NASA’s Voyager 1 has left our planetary neighborhood, and it’s not coming back. Scientists who work on the mission have reported that the spacecraft moved outside the sprawling bubble of electrically charged particles spewed by the sun. It marks the first time a human-built spacecraft has explored a mysterious region known as interstellar space.
“This is the beginning of a new era of exploration for us,” Edward Stone told Science News. Stone is a space scientist at the California Institute of Technology in Pasadena. He’s been in charge of the Voyager mission since 1972. “For the first time, we are exploring interstellar space.” Voyager 1 will continue to collect information from this unexplored region, which is packed with fast-moving particles from distant stars and supernovas.
The spacecraft, about the size of a small car, has been headed out since it launched in 1977. It was originally designed to visit the outer planets. Its tour included an approach to Jupiter in March 1979 and a flyby of Saturn in November 1980. On Valentine’s Day in 1990, Voyager 1’s camera took its last image: a portrait of the solar system. After that, its cameras shut off to conserve energy so that it could continue to transmit data back home. Stone and his coworkers estimate that Voyager 1 has about seven more years of exploration left. In 2020 they’ll have to start shutting off the spacecraft’s instruments, though scientists expect to still be in contact with it until 2025.
Scientists have disagreed about when the spacecraft officially exited the solar bubble. In part, that’s because they don’t have good information about what happens way out there. They do know that the sun sends out a stream of charged particles called plasma. This is the solar wind, and it creates a bubble that stretches billions of kilometers (hundreds of millions of miles) in all directions. Astronomers call this bubble the heliosphere.
An instrument onboard Voyager 1 measures those charged particles coming from the sun. In July 2012, Voyager 1 entered a region where their number dropped. Over the next few weeks, the particle count rose and dropped three more times. Then, on August 25, 2012, there were no more particles from the sun detected. At that point, many scientists declared that Voyager 1 had left the heliosphere.
But not Stone. He wanted more evidence before declaring Voyager 1 gone for good. So using data from another onboard instrument and some creative calculations, Stone and his coworkers continued to study the particles surrounding the spacecraft. They found that Voyager 1 had gone somewhere new.

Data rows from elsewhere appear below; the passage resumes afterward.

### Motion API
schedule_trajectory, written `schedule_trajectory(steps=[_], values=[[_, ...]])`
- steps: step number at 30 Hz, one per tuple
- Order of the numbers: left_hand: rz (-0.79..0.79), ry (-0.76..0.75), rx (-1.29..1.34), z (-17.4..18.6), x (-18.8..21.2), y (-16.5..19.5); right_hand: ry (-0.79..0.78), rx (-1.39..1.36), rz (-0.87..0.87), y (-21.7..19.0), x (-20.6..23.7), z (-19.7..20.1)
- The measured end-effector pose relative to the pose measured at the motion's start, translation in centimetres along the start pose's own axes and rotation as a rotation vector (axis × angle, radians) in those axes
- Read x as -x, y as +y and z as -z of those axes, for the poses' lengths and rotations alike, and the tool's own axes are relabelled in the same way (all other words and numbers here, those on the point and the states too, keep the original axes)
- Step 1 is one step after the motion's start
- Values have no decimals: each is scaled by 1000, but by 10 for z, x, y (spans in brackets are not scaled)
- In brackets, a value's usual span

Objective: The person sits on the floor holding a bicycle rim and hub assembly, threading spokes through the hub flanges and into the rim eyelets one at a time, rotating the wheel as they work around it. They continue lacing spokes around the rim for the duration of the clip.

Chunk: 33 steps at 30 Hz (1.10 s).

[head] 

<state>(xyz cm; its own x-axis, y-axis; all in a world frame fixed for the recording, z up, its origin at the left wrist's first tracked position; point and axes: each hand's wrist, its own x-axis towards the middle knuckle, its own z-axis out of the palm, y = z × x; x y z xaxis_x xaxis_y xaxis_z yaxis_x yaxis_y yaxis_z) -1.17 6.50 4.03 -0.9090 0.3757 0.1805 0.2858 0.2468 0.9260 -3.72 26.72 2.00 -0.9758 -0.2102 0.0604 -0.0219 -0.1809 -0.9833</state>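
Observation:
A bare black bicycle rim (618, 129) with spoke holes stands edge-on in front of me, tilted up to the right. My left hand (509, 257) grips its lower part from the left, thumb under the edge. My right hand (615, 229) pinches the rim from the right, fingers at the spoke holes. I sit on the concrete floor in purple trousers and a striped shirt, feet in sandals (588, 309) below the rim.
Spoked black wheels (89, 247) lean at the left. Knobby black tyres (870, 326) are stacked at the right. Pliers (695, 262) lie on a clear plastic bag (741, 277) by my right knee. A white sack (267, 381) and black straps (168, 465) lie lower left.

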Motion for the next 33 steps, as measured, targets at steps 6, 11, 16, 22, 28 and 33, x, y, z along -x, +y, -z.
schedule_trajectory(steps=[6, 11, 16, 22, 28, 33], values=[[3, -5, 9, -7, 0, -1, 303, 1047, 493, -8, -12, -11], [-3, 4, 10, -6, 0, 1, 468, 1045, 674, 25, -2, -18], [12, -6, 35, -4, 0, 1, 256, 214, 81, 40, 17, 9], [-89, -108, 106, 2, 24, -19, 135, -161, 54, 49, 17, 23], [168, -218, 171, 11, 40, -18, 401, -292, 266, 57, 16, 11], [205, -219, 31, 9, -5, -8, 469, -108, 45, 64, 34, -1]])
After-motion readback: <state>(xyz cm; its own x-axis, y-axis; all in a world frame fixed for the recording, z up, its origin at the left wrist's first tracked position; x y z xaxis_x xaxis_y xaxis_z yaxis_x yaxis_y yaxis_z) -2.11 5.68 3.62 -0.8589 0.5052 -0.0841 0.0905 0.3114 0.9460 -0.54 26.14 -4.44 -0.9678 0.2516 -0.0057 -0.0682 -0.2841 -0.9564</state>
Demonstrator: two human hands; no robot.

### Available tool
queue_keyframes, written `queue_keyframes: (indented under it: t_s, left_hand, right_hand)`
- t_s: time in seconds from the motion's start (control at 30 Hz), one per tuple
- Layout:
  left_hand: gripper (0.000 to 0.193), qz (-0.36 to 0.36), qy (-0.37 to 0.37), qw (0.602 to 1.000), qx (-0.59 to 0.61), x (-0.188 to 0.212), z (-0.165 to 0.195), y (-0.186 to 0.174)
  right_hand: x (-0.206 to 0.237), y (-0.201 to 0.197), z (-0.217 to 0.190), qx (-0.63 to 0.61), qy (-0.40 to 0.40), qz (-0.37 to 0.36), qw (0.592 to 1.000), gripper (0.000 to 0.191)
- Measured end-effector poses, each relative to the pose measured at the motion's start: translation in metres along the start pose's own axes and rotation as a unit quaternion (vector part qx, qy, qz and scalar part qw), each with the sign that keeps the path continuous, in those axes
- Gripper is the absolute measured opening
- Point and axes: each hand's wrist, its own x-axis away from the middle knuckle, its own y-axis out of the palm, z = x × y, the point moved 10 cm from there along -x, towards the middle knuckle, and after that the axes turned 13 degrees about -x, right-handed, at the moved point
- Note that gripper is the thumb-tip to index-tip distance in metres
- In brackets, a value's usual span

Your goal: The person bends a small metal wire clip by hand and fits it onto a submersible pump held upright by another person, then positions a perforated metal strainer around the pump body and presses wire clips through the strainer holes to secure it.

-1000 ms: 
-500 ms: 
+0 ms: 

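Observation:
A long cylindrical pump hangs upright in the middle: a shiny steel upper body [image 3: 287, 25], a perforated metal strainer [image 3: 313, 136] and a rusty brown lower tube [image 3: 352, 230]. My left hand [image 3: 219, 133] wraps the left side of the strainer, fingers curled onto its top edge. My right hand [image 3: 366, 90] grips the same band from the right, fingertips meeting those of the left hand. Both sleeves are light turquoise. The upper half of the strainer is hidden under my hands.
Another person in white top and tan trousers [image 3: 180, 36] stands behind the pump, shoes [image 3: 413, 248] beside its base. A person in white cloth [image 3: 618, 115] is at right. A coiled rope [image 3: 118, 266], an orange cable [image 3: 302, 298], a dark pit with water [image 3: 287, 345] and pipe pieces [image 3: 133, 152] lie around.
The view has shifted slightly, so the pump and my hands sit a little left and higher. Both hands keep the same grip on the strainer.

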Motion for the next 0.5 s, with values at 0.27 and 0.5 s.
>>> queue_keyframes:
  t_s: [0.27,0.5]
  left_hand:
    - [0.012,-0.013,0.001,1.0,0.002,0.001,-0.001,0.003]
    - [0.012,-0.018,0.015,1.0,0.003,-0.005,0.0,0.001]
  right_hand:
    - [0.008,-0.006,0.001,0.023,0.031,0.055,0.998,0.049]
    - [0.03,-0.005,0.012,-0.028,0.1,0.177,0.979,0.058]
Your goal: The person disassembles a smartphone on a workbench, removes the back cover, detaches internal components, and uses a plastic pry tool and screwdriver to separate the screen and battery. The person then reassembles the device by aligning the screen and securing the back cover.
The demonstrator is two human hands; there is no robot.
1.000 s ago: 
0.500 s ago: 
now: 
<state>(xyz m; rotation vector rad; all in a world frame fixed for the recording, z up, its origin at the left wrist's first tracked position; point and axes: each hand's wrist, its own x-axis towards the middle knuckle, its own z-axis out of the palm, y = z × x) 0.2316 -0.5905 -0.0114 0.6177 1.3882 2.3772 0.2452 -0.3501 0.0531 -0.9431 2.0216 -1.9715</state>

Some particles still surrounded the spacecraft, but they were packed together much more tightly than in solar plasma. That showed Voyager 1 had moved into interstellar space, Stone and his coworkers reported September 12 in Science.
“The study very definitively shows that we’re in the interstellar medium,” Gary Zank told Science News. A space physicist at the University of Alabama in Huntsville, Zank was not involved in the research.
Other scientists disagree. Skeptics include a few researchers who work with Stone. One is George Gloeckler, a space scientist at the University of Michigan in Ann Arbor. He wants more evidence. Scientists will have it, he says — and soon. In two or three years, a spacecraft called Voyager 2, launched two weeks before Voyager 1, will arrive in the same general region. Unlike Voyager 1, Voyager 2’s instruments can better measure the sun’s plasma and solve the debate once and for all.
“Voyager 2 will experimentally answer this question,” Gloeckler told Science News. “Why rush to conclusions now?”
heliosphere The region of space, encompassing the solar system, in which the solar wind has a significant influence.
interstellar Between stars.
physicist A scientist who studies the nature and properties of matter and energy.
plasma A state of matter in which electrons separate from the atom. A plasma includes both positively and negatively charged particles.
solar wind A flow of charged particles that are emitted by sun that permeates the solar system.
supernova A star that suddenly increases greatly in brightness because of a catastrophic explosion.